■ What the exercise asks: Each entry needs to be reproduced verbatim.

■ Supplied data:
※

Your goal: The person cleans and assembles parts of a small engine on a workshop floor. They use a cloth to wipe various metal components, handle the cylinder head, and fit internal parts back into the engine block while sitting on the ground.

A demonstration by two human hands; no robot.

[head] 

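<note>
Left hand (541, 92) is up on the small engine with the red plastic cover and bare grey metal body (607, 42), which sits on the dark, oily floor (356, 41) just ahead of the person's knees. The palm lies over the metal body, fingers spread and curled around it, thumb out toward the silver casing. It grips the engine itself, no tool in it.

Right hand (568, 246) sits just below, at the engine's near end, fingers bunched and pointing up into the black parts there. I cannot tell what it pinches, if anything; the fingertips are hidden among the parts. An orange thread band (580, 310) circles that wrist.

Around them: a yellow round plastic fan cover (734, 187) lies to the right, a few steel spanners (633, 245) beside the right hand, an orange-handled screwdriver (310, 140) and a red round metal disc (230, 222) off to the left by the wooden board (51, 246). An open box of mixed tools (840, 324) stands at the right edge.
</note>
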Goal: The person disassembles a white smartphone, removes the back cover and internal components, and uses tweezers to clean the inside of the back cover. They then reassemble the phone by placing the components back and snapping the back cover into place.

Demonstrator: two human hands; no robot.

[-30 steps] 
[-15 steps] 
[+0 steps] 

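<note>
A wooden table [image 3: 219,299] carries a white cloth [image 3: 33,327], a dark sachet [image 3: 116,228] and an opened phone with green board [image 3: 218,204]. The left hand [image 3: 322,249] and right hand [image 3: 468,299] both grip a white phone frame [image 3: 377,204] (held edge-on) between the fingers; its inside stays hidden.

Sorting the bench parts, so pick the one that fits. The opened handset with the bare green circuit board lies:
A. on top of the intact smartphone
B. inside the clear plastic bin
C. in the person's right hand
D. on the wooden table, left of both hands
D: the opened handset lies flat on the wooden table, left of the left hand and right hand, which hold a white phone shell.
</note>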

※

■ Solution:
Your goal: The person cleans and assembles parts of a small engine on a workshop floor. They use a cloth to wipe various metal components, handle the cylinder head, and fit internal parts back into the engine block while sitting on the ground.

A demonstration by two human hands; no robot.

[head] 

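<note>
Left hand (541, 92) is up on the small engine with the red plastic cover and bare grey metal body (607, 42), which sits on the dark, oily floor (356, 41) just ahead of the person's knees. The palm lies over the metal body, fingers spread and curled around it, thumb out toward the silver casing. It grips the engine itself, no tool in it.

Right hand (568, 246) sits just below, at the engine's near end, fingers bunched and pointing up into the black parts there. I cannot tell what it pinches, if anything; the fingertips are hidden among the parts. An orange thread band (580, 310) circles that wrist.

Around them: a yellow round plastic fan cover (734, 187) lies to the right, a few steel spanners (633, 245) beside the right hand, an orange-handled screwdriver (310, 140) and a red round metal disc (230, 222) off to the left by the wooden board (51, 246). An open box of mixed tools (840, 324) stands at the right edge.
</note>
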Goal: The person disassembles a white smartphone, removes the back cover and internal components, and uses tweezers to clean the inside of the back cover. They then reassemble the phone by placing the components back and snapping the back cover into place.

Demonstrator: two human hands; no robot.

[-30 steps] 
[-15 steps] 
[+0 steps] 

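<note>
A wooden table [image 3: 219,299] carries a white cloth [image 3: 33,327], a dark sachet [image 3: 116,228] and an opened phone with green board [image 3: 218,204]. The left hand [image 3: 322,249] and right hand [image 3: 468,299] both grip a white phone frame [image 3: 377,204] (held edge-on) between the fingers; its inside stays hidden.

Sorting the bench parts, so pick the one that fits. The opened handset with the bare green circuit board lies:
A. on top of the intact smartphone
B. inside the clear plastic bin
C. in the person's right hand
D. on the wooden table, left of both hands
D: the opened handset lies flat on the wooden table, left of the left hand and right hand, which hold a white phone shell.
</note>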

This answer is complete.